CVは浦和めぐみさん、青ニプロ所属。巨大なデブキャラの演技でバウバウ言ってました。デジモンでは伊織とアルマジモンでおなじみで大大大好きな声優さん。ドクタースランプの空豆ピースケ、ワンピのゾロの少年時代なんかもされています。
●コエモン:ターザンの格好をした小猿のような獣型の成長期。サポ主は出てこないが居た模様。その罪状は不明。CVはゴスゲに続いて津村まことさん、青ニプロ所属。デジモンではテイマーズのタカト、ゴスゲのコエモンを。大大大好きな声優さんの一人で、ヒカ碁の筒井公宏はめちゃツボです!いくらコエモン繋がりでも、うれしいはうれしいけどさぁ…本作のこの端役のためにわざわざ出るのは格下扱いでは…という気がします。
●鹿沼ナギサ:仏壇ではなく机上に位牌と写真立てという簡素さは貧しさゆえか。エプロン姿の結構若い男性の遺影が飾られているから、夫は長男と次女の誕生後に早くに病死か事故死して長年シングルマザーと思われる。その心身の負担たるや。下町エリアで切り盛りする間口の狭い小さな店の名は「お好み焼き 鹿沼」とシンプル。ホタルコは18才だから、高校で成績優秀だったのは事実としても「大学を飛び級で出た」のではなくわずか1年生で中退せざるを得なかったことを知らされていない。CVは金月(きんげつ)真美さん、青ニプロ所属の声優、俳優、歌手。ときメモのヒロインが有名。デジモンへの出演は初めて。自分の世代の人気声優さんたちが、現在は作品のメインキャラの親とか上司とか中ボスで出てるのって、時の流れを感じます。

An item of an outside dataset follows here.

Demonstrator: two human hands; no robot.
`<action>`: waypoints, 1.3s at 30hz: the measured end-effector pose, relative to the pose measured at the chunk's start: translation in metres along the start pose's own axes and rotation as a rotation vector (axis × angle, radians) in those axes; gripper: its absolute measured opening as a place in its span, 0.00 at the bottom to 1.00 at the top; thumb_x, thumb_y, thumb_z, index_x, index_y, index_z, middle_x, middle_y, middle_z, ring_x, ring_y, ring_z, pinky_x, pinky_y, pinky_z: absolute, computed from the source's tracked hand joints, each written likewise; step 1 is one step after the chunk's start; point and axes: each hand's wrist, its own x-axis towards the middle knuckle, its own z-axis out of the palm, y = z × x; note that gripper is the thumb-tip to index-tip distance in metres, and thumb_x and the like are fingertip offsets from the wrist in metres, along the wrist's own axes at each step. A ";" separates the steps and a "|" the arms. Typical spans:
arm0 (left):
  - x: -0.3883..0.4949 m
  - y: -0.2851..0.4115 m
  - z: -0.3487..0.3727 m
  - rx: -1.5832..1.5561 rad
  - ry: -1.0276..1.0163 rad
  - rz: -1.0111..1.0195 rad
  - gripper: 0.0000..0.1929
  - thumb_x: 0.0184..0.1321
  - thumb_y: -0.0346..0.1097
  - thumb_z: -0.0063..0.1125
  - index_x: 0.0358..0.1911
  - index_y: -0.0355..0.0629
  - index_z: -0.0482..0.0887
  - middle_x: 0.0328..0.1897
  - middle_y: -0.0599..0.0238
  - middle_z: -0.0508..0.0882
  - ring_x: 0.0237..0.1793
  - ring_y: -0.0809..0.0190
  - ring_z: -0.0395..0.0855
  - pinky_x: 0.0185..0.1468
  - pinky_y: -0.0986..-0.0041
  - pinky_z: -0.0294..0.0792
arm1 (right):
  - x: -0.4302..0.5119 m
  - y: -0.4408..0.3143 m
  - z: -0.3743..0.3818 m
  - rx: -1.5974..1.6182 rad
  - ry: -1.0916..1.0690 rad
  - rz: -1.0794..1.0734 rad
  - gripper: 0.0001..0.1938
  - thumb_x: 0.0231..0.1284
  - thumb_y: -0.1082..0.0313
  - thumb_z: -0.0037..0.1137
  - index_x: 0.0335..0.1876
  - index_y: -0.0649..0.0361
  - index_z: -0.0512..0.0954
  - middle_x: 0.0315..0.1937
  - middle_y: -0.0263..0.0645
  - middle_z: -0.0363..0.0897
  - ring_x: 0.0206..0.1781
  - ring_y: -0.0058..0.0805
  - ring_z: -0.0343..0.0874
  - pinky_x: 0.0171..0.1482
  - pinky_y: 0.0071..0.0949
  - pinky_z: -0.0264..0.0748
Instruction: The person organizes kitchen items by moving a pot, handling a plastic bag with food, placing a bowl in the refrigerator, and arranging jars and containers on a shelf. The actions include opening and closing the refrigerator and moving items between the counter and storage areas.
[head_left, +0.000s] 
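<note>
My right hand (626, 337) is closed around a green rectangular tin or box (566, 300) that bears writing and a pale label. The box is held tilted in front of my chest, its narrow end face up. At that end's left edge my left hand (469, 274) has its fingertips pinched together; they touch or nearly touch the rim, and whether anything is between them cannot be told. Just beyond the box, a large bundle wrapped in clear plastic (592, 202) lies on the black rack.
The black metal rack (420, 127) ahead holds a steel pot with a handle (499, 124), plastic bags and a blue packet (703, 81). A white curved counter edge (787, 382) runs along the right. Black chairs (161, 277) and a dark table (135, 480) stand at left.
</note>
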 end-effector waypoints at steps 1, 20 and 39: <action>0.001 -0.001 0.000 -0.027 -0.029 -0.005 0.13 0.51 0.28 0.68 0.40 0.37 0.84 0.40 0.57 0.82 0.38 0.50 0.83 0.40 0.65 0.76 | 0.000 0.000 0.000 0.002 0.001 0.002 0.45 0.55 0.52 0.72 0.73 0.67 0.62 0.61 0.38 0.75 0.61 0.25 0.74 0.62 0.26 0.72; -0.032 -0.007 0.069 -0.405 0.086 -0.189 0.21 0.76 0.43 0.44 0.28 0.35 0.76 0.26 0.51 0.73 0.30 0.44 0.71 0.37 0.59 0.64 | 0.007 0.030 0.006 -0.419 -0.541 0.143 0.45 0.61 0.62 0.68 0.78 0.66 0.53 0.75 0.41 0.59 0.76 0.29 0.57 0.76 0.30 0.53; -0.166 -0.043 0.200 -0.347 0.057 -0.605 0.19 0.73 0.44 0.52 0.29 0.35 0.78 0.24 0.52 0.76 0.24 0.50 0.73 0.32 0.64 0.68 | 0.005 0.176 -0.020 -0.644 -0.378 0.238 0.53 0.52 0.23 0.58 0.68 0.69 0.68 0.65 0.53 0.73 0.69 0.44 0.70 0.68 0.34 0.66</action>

●鹿沼コウ:明記されていないのだが、二人服がお揃いだから、二卵性双生児か。それともわずかに背の高い弟・コウが年子の兄か。きょうだいの命名はイカつながり??Tシャツのイラストがイカだし(※アオリイカ=青イカ)。CVは角倉英里子さん、青ニプロの若手。デジモンではアドコロ、ゴスゲに複数の脇役で出られている。
●鹿沼アオ:CVは蜜蜂ほのかさん、青ニプロのジュニア枠の方。ゴスゲにピョコモン、ユキミボタモンで出られていた。珍しい苗字なので調べたが、芸名か本名かは不明。
次回予告:次回のサブタイトルは「自由の代償」。得意げなライトとランフォモン、反発するトモロウたちグローイングドーン、誰なのか黒髪の青年。